PWMU.CO-Lembaga Penanggulangan Bencana PP Muhammadiyah, yang lebih dikenal dengan sebutan Muhammadiyah Disaster Management Center (MDMC), menghadiri sidang Dewan Pengarah Perserikatan Bangsa-Bangsa untuk Dana Tanggap Darurat Global (Advisory Group United Nation Central Emergency Response Fund/AG UNCERF).
Acara berlangsung di Dublin, Irlandia, Rabu-Kamis (19-20/6/2019). MDMC mengirim Wakil Ketua Dr Rahmawati Husein menghadiri pertemuan itu.

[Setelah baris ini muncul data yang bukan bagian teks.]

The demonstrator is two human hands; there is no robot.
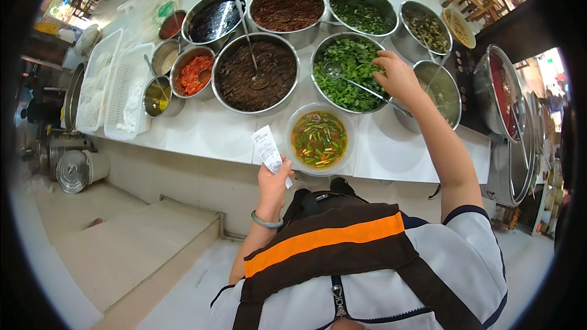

Dosen Fisipol Universitas Muhammadiyah Yogyakarta ini menjadi satu-satunya wakil dari Asia Tenggara. Dia adalah satu dari 19 orang yang dipilih oleh Sekjen PBB untuk jabatan Dewan Pengarah mulai Oktober 2018 hingga Oktober 2021.
Rahmawati Husein menjelaskan, sejak dibentuk CERF pada tahun 2010, baru pertama kali wakil Indonesia terpilih sebagai anggota Dewan Pengarah organisasi ini.
AG UNCERF, sambung dia, dibentuk berdasarkan kesepakatan pada Sidang Majelis Umum PBB ke-60 tahun 2005 melalui resolusi tentang Penguatan Koordinasi Bantuan Darurat Kemanusiaan PBB.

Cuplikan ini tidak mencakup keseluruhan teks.